Several years in the past, Polish artist Joanna Piotrowska requested associates around the globe to construct shelters of their houses with objects they’d mendacity round. The consequence was a sequence of pictures of makeshift shelters. The works mirrored what Katsoupis imagined Nemo finally constructing within the penthouse.

“It’s about the idea of building your own precarious refuge inside the domestic environment with the illusion of this being something that protects you but actually being extremely vulnerable,” Bigazzi says. “Joanna’s photographs appear at the beginning when the house is still totally pristine and perfect, and then it’s almost as if the shelter then materializes in the space later on in the film.”

Nemo’s towering sculptural shelter, constructed on the set by manufacturing designer Thorsten Sabel, was created with furnishings and a few of the precise artwork.

“It looks like an art installation,” Katsoupis notes.

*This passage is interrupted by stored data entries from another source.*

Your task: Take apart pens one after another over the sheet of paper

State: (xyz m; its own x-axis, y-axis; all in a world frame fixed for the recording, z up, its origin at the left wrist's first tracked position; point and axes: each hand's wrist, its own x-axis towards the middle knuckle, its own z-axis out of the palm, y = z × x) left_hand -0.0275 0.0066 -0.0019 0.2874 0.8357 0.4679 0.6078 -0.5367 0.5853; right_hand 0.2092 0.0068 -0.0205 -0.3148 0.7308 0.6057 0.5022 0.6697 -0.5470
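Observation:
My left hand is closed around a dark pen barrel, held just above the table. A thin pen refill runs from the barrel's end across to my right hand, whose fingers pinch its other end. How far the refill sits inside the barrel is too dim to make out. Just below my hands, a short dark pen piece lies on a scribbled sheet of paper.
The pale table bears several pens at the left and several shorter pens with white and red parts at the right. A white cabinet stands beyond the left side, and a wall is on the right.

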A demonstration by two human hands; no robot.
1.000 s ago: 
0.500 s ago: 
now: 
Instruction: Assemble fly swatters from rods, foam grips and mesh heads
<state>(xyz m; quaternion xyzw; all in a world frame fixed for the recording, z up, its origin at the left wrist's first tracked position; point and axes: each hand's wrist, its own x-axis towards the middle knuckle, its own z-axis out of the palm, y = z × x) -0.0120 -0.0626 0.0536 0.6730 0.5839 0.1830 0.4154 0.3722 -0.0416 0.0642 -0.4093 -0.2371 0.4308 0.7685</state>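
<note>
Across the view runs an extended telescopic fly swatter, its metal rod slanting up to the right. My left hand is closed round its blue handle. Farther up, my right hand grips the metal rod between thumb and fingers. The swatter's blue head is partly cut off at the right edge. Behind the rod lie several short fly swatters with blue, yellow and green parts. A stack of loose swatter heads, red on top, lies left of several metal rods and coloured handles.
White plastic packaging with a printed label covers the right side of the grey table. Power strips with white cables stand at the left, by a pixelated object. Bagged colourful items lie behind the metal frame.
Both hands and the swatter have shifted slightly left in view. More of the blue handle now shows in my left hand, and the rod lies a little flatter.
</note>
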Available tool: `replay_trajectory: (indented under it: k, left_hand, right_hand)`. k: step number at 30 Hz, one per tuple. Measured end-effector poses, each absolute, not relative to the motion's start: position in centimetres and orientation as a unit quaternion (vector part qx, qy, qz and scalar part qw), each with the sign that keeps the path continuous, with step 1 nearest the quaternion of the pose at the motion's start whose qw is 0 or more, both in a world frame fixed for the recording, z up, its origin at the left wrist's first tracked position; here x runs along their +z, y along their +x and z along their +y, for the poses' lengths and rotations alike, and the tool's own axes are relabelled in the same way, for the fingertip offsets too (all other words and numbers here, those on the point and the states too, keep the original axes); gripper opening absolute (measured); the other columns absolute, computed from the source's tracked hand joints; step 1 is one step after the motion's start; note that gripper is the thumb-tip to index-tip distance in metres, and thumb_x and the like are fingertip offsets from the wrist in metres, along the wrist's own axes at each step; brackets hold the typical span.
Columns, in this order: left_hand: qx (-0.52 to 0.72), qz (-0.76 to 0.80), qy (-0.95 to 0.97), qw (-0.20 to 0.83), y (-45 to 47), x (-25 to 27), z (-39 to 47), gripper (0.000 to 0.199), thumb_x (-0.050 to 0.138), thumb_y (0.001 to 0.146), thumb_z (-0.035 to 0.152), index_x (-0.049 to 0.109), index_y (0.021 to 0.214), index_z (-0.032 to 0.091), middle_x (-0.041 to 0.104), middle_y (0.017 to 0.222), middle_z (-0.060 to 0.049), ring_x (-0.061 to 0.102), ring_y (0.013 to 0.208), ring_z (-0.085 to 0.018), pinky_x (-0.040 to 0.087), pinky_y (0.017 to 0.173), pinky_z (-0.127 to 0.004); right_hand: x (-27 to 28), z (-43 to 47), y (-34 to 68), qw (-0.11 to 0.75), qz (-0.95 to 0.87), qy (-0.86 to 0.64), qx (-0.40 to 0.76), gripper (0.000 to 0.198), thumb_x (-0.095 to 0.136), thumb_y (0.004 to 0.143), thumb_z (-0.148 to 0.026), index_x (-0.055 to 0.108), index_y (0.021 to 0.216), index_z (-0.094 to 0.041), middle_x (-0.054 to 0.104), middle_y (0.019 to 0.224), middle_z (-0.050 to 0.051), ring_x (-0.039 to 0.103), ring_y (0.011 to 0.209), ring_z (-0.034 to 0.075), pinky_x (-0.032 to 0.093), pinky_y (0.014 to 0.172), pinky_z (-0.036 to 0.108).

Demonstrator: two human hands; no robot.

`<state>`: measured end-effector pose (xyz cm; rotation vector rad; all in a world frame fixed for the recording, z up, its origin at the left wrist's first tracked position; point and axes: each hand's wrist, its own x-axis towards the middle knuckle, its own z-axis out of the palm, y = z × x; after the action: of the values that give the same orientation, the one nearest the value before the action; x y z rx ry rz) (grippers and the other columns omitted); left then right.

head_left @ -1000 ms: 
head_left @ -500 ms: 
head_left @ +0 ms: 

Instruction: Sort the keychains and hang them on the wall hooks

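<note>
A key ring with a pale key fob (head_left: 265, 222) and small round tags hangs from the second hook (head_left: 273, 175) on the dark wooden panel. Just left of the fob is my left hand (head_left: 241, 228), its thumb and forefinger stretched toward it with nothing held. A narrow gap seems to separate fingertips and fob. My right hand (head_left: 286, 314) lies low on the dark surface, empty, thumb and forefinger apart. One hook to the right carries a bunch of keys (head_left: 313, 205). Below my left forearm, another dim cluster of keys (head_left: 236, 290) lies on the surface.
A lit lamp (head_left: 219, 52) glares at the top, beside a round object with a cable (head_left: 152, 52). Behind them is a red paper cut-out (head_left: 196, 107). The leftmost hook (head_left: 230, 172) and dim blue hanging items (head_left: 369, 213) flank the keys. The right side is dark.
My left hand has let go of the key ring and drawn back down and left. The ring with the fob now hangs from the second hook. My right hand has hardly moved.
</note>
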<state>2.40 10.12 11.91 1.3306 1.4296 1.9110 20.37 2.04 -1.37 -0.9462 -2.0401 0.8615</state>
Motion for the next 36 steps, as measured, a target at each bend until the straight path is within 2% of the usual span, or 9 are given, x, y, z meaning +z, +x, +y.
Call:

David Horvitz, ‘All the time that will come after this moment’ (2019)

Silhouette of a man in a dark room

Willem Dafoe stars as Nemo in director Vasilis Katsoupis’ “Inside.”

(Wolfgang Ennenbach / Focus Features)

A neon gentle sculpture, created by Los Angeles-based artist David Horvitz, hangs in a outstanding location within the collector’s condominium. For the primary half of the movie, the sculpture’s 9 phrases are completely illuminated. Later, after water floods down the partitions, solely three stay: “after this moment.”

“The magic of cinema is when the water [came in] half of the sentence turned off. That was not intentional — it happened on the set,” Katsoupis says.

“This really becomes a perfect statement of the generative possibilities of when you put art in a different context,” Bigazzi provides. “In the film it’s really after that moment that everything is different because there’s water on the floor. The fact that it happened by chance shows that certain things, when activated in a certain way, gain their own life.”